The credit card statement hit the doormat with the stealth and gel-sleazed hair attitude of Richie Aprile.

Now, there are two things which I need to make clear about this introduction. First of all, I don’t have a doormat. But what should I have said? That the credit card statement hit the space where the doormat – the one which I’ve been planning to buy for the past five years, ever since I moved into my new home – should be? It doesn’t have the same gravitas or the impactful conciseness as ‘doormat’, even though that one word necessitated an 83-word explanation.

And secondly, yes, I’ve started watching The Sopranos again. Well, make that again, again and again, because it’s my third rerun of the series. And every time, there’s that little movement, that insider traded joke, which I had missed in a previous sitting.

But back to the credit card statement hitting the doormat, which now, with my hermeneutic insight, can elicit a better reader-response. So I open the envelope and instead of the usual one-page list of online purchases, there are two pages. Maybe the bank has looked the other way and, in a gesture of goodwill, forgiven my debts. But no. The second page is an itemised statement of the payments I’ve directed to a company called Rovio Entertainment Limited.

We are the architects of our actions- Ezio Auditore da Firenze, Assassin’s Creed: Revelations

For a The Sopranos, season one, episode one moment (the one where Tony Soprano suffers a bout of dizzy spells), I’m confused.
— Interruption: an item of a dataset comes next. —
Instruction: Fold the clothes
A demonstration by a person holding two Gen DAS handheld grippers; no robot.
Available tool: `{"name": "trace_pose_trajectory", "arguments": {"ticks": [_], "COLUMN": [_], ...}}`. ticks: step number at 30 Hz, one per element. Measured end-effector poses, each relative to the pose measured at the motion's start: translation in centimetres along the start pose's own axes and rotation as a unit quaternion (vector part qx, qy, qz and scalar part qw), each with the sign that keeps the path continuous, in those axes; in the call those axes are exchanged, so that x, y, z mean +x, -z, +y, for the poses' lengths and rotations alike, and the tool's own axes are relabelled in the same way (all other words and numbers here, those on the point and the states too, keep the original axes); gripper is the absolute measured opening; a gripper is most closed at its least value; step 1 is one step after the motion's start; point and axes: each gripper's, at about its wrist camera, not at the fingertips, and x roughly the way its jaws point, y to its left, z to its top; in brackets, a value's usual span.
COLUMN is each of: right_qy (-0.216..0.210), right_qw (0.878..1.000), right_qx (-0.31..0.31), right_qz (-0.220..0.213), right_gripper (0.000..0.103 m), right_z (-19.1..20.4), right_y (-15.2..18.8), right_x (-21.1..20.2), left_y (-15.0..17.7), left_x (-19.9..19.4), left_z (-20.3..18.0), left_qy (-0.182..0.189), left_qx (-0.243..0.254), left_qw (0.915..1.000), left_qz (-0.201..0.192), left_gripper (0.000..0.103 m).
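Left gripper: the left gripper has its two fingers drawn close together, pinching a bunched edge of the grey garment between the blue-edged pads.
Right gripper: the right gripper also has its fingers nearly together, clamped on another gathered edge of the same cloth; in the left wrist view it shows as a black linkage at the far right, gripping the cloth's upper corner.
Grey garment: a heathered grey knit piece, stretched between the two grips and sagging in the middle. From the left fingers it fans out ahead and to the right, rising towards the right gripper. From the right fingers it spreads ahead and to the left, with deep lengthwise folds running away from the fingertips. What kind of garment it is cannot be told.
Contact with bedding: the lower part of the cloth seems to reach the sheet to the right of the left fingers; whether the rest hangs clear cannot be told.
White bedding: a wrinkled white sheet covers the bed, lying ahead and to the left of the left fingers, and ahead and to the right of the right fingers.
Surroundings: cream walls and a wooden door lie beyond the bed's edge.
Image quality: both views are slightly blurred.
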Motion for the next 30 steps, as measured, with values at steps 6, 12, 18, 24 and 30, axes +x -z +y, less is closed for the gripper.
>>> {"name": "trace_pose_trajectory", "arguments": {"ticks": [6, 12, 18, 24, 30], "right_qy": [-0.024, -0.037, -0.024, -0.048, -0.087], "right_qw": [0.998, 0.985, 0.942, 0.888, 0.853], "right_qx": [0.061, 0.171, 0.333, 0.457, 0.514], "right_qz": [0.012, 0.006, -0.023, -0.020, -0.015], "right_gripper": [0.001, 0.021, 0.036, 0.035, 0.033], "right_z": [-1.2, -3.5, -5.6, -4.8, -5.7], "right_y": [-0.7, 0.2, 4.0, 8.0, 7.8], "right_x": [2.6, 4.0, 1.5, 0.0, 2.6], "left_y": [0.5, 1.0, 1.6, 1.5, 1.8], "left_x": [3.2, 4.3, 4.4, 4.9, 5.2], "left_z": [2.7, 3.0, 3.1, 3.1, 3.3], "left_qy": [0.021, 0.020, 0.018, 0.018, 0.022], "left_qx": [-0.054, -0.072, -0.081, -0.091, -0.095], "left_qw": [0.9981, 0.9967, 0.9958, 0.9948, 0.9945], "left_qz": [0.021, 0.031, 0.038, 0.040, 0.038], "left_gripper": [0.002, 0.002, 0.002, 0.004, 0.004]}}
And then it hits me: it’s the bill for my in-game purchases for Angry Birds Epic. Added up, the amount nips at the heels of a €50 note.

That’s the thing with freemium games. They’re free, but they’re not. You can play Angry Birds Epic without spending a cent. But then, to go through the really hard stages, you would need to spend an epic amount of time.

And you don’t want to do that. Well, at least I don’t, which is why I engage the help of a third bird, Piggy Mc’Cool. Cute little bird, but like all cute little things, he doesn’t come cheap (15 credits which, in real world money, cost close to €1).

Now I’m not blaming anyone but me. It’s just that my mind is making me a question I cannot refuse or answer. It’s a chicken and egg conundrum: is it Angry Birds Epic or my personality that is addictive?

One thing is for sure. With the kind of money that I’ve spent on Piggy Mc’Cool, I could have bought a gilded doormat, woven by endangered fairies in candlelit Celtic caves.